A byte of data can represent many different things in a computer. For example, a byte can represent a text character, like the letter 'a', or a number, or a space or a punctuation mark. Just to give you an idea of what this means, the phrase 'storage technology' would require 18 bytes of storage space (there are 18 characters: 17 letters and one space).

Activity 9 (self-assessment)

How many bytes would be needed to store the following phrase? information and communication technologies


11 + 3 + 13 + 12 for the letters in the words + 3 for the spaces=42 bytes.

The capacity of computer RAM is measured in bytes. A computer may. for example, have 512 megabytes of RAM. From our discussion in Section 6.2, you might expect this to be 512 million bytes. Unfortunately, things are not quite so simple. For memory and file sizes, a megabyte is 1 048 576 bytes, not 1 000 000 bytes! Similarly, a kilobyte is 1024 bytes, not 1000, and gigabyte means 1 073 741 824 bytes, not 1 000 000 000. These numbers are all 'powers of 2', which means 2 multiplied by itself a number of times. Probably no one would choose to define memory and file sizes in this way if they were starting over again today, but there are historical reasons why sizes were originally defined in this way.

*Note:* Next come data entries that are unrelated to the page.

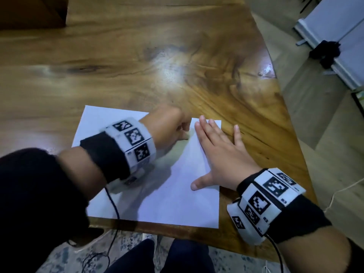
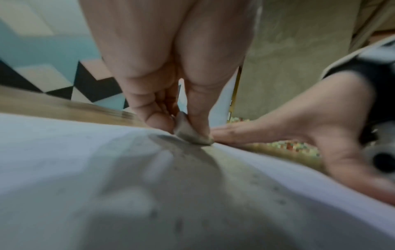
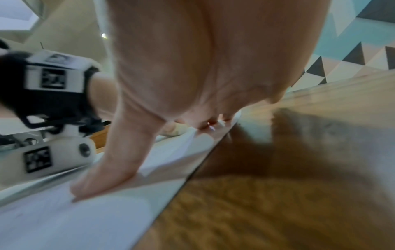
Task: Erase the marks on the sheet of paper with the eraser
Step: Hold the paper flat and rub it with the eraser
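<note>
The desk (image 1: 137,62) was varnished wood, glossy enough to throw back a bright glare, its dark grain swirling. The sheet of paper (image 1: 177,194) lay matt, white and smooth. The eraser (image 2: 190,135) looked like dull, greyed rubber. Black cloth bands (image 1: 106,152) backed the hard white plastic wrist cuffs (image 1: 134,140).

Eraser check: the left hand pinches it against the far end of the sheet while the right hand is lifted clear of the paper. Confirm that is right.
Not quite. The right hand is not lifted: the head view shows it flat, fingers spread, pressing on the sheet. The rest holds: the left hand pinches the eraser against the sheet's far end.
</note>
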A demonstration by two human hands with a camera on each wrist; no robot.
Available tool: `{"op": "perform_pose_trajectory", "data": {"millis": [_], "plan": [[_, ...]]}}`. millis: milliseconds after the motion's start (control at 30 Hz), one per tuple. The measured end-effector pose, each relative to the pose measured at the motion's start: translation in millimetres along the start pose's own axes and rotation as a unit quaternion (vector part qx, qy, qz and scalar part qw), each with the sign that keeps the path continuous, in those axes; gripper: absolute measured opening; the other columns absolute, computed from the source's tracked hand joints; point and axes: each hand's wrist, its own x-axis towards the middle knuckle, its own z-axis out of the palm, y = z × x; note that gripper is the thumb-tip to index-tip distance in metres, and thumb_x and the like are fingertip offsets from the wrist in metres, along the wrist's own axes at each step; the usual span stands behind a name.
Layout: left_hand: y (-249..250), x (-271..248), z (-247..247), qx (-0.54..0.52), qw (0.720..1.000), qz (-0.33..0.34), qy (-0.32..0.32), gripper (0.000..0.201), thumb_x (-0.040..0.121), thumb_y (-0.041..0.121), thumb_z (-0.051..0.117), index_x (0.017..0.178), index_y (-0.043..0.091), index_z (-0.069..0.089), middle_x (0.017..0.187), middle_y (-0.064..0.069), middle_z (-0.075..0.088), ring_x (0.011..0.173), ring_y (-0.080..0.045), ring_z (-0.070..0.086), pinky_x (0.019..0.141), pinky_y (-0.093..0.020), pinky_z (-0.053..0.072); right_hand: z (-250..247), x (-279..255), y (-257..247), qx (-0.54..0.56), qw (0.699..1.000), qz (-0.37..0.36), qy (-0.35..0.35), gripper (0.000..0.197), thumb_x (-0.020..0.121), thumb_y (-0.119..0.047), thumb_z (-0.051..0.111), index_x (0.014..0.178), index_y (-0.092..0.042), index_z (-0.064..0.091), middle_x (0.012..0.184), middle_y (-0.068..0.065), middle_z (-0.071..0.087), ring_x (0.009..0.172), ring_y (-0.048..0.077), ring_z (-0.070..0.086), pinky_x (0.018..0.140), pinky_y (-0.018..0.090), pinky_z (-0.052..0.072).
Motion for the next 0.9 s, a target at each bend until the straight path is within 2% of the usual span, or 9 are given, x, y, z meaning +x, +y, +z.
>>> {"op": "perform_pose_trajectory", "data": {"millis": [133,233,333,433,533,600,767,833,900], "plan": [[1,-26,12,-0.006,0.998,0.048,-0.028,0.012,0.073,0.013,0.06,0.063,0.016,0.056,0.066,-0.001,0.05,0.065,-0.024,0.049,0.061,-0.026,0.036,-1,0,-1,-0.004,1.0,0.002,-0.003,0.138,0.059,-0.075,0.065,0.144,-0.02,-0.03,0.148,-0.008,-0.041,0.137,0.009,-0.034,0.111,0.057,-0.018],[0,-41,16,-0.013,0.995,0.052,-0.085,0.004,0.073,0.015,0.064,0.069,0.015,0.063,0.068,0.001,0.058,0.066,-0.019,0.053,0.062,-0.022,0.04,-1,0,-1,-0.001,1.0,0.003,-0.006,0.138,0.059,-0.074,0.066,0.144,-0.02,-0.03,0.147,-0.008,-0.041,0.137,0.009,-0.034,0.111,0.056,-0.018],[2,-4,4,0.002,1.0,0.0,-0.025,0.008,0.076,0.02,0.065,0.081,0.013,0.064,0.072,0.001,0.056,0.071,-0.016,0.047,0.062,-0.022,0.031,-1,0,-1,-0.004,1.0,0.005,-0.006,0.138,0.06,-0.075,0.065,0.143,-0.021,-0.031,0.147,-0.008,-0.042,0.137,0.009,-0.034,0.111,0.058,-0.016],[4,7,6,-0.001,1.0,0.002,0.017,0.008,0.076,0.016,0.065,0.071,0.016,0.058,0.071,-0.001,0.051,0.071,-0.02,0.045,0.063,-0.025,0.033,-1,0,-1,-0.008,1.0,0.005,-0.006,0.138,0.059,-0.076,0.064,0.143,-0.021,-0.031,0.147,-0.008,-0.041,0.137,0.009,-0.033,0.11,0.06,-0.015],[5,-35,15,-0.017,0.998,0.046,-0.048,0.021,0.072,0.016,0.061,0.057,0.02,0.048,0.063,-0.001,0.05,0.062,-0.023,0.048,0.059,-0.027,0.036,0,0,0,-0.003,1.0,0.004,-0.002,0.138,0.059,-0.075,0.064,0.144,-0.02,-0.029,0.148,-0.008,-0.04,0.138,0.009,-0.032,0.11,0.06,-0.017],[3,-53,17,-0.016,0.992,0.066,-0.102,0.012,0.071,0.021,0.06,0.061,0.016,0.057,0.064,-0.002,0.054,0.062,-0.022,0.052,0.058,-0.024,0.036,0,-1,0,0.0,1.0,0.003,-0.001,0.138,0.059,-0.074,0.066,0.145,-0.019,-0.027,0.149,-0.007,-0.039,0.138,0.01,-0.032,0.11,0.058,-0.018],[-1,0,-4,0.007,0.999,-0.013,0.028,0.012,0.075,0.016,0.067,0.086,0.01,0.064,0.075,-0.001,0.055,0.071,-0.018,0.047,0.059,-0.023,0.026,-1,-1,0,-0.001,1.0,0.003,-0.006,0.138,0.06,-0.074,0.065,0.144,-0.019,-0.029,0.148,-0.007,-0.041,0.137,0.01,-0.034,0.11,0.06,-0.015],[-3,1,-1,0.01,0.999,-0.013,0.047,0.009,0.076,0.015,0.066,0.081,0.009,0.062,0.075,-0.003,0.057,0.071,-0.021,0.05,0.06,-0.025,0.029,-1,0,0,-0.003,1.0,0.006,-0.009,0.138,0.059,-0.075,0.065,0.144,-0.019,-0.029,0.148,-0.007,-0.041,0.137,0.01,-0.034,0.109,0.064,-0.012],[-5,-22,6,0.01,1.0,0.019,0.001,0.006,0.074,0.013,0.065,0.071,0.013,0.059,0.071,-0.005,0.061,0.068,-0.024,0.054,0.059,-0.027,0.036,-1,1,0,-0.006,1.0,0.008,-0.01,0.139,0.058,-0.076,0.064,0.144,-0.019,-0.029,0.148,-0.007,-0.041,0.137,0.01,-0.034,0.108,0.065,-0.012]]}}
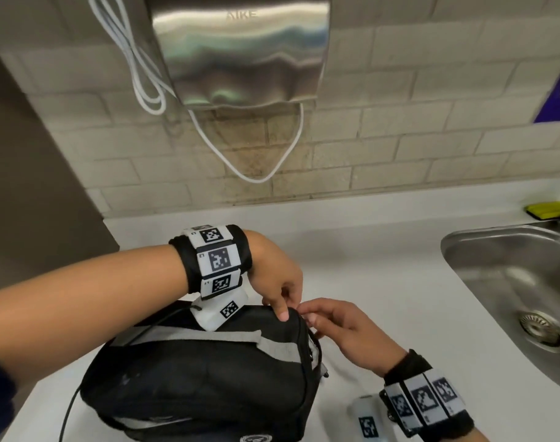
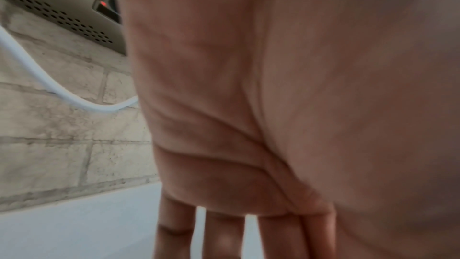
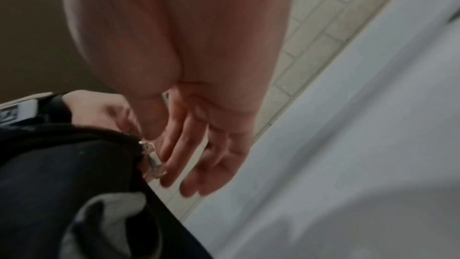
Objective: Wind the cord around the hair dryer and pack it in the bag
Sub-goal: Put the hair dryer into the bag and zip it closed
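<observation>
A black bag (image 1: 208, 371) with grey straps lies on the white counter (image 1: 383, 266). The hair dryer is not in sight. My left hand (image 1: 281, 298) pinches the bag's far right corner, thumb on the near side and fingers behind. In the left wrist view the left hand (image 2: 224, 239) shows four straight fingers pointing down. My right hand (image 1: 309, 315) hovers at the same corner. In the right wrist view its loose, nearly straight fingers (image 3: 174, 164) touch the metal zipper pull (image 3: 153, 161) on the bag's edge (image 3: 62, 174). A thin black cord (image 1: 68, 409) trails from the bag's left side.
A steel wall hand dryer (image 1: 240, 49) hangs above, with a white cable (image 1: 265, 173) looping below it. A steel sink (image 1: 511, 282) takes up the right side, with a yellow sponge (image 1: 546, 210) behind it. A brown panel borders the counter on the left.
</observation>
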Tool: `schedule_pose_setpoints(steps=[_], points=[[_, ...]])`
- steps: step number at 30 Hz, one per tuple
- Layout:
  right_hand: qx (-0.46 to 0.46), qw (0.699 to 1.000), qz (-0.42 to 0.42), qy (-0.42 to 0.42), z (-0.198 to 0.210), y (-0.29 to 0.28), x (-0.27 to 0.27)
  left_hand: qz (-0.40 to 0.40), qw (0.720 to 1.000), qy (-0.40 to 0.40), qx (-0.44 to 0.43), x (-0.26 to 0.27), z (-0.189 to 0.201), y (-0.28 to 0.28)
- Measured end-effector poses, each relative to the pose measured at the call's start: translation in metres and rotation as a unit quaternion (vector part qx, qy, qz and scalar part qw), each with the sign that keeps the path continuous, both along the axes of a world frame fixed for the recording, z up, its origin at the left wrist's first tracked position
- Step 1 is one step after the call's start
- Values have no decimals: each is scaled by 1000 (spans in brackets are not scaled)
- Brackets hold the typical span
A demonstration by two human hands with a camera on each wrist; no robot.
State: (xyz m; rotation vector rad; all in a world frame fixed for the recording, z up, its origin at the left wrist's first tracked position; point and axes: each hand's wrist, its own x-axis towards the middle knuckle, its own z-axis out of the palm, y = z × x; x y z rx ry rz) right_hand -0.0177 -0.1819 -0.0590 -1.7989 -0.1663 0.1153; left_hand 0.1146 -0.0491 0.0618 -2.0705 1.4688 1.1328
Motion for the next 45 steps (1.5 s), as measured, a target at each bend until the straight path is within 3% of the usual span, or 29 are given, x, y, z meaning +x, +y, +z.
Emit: schedule_pose_setpoints(steps=[3,6,9,12,16,19,23,27,29,33,35,37,41,43,45], points=[[40,996,65,38,1,0,11,12,1000,3,-4,-1,0,2],[22,998,59,16,5,-5,13,32,999,12,-13,0,0,6],[-110,991,35,-73,10,-6,4,52,998,20,-26,4,-3,9],[-301,941,13,-155,18,-2,-17,70,997,17,-29,6,-4,9],[-417,896,3,-152,30,7,-53,85,996,1,-30,8,-5,8],[-434,897,20,-81,37,25,-80,83,996,-11,-34,9,-6,8],[-435,896,-31,-80,36,65,-106,88,995,-19,-47,9,-3,10],[-252,967,-31,-3,28,74,-109,69,994,-65,-51,-6,9,13],[-183,982,-54,0,29,67,-106,65,987,-126,-70,-18,26,22],[-119,990,-80,2,28,68,-109,112,933,-254,-229,-59,74,59],[-114,989,-91,0,25,69,-111,158,901,-259,-309,-96,91,84],[-114,987,-110,-10,21,71,-112,205,893,-230,-327,-137,95,108],[-113,984,-133,-15,16,74,-115,296,907,-106,-280,-191,45,139],[-108,985,-135,-25,15,77,-117,353,890,-45,-285,-201,2,144],[-101,985,-132,-40,15,80,-118,413,856,-5,-312,-209,-41,142]])
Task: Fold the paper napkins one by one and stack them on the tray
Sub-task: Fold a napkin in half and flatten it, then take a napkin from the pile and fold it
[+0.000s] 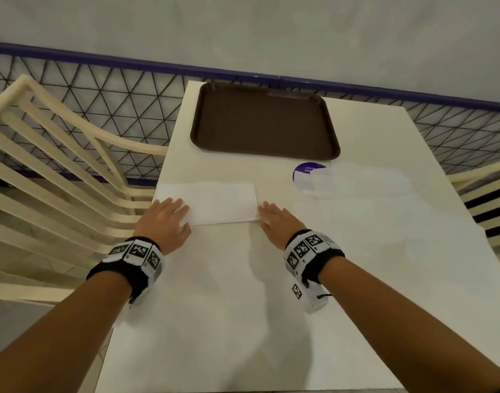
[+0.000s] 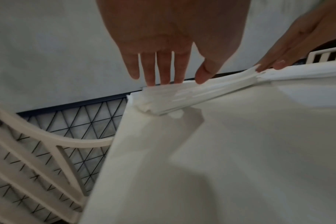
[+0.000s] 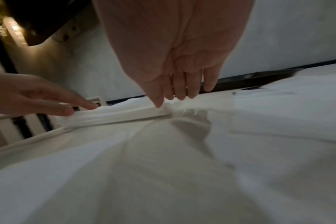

As Table 2 shows, an upper-case K should be used for 'kilo' when it means 1024. This is in contrast with the lower-case k you met earlier in relation to data rates, where 'kilo' meant 1000 (see Table 1). Unfortunately not everyone sticks to this rule, and there is no such distinction made for the two versions of 'mega' and 'giga'. For these prefixes upper-case M and G are always used.

Table 2 Prefixes for file and memory sizes
PrefixIn figures this is:This is approximately:Symbol
kilo1024A thousandK
mega1 048 576A millionM
giga1 073 741 824A billion (a thousand million)G

The golden rule is: kilo, mega and giga have the meanings in Table 2 if they refer to memory or file sizes; if they refer to data rates then kilo, mega and giga have the meanings given in Table 1.

Activity 10 (self-assessment)

If a kilobyte is 1024 bytes of data, how many bits of data does this represent?


There are 8 bits in a byte, and 'kilo' here means 1024. So a kilobyte is 1024×8=8192 bits.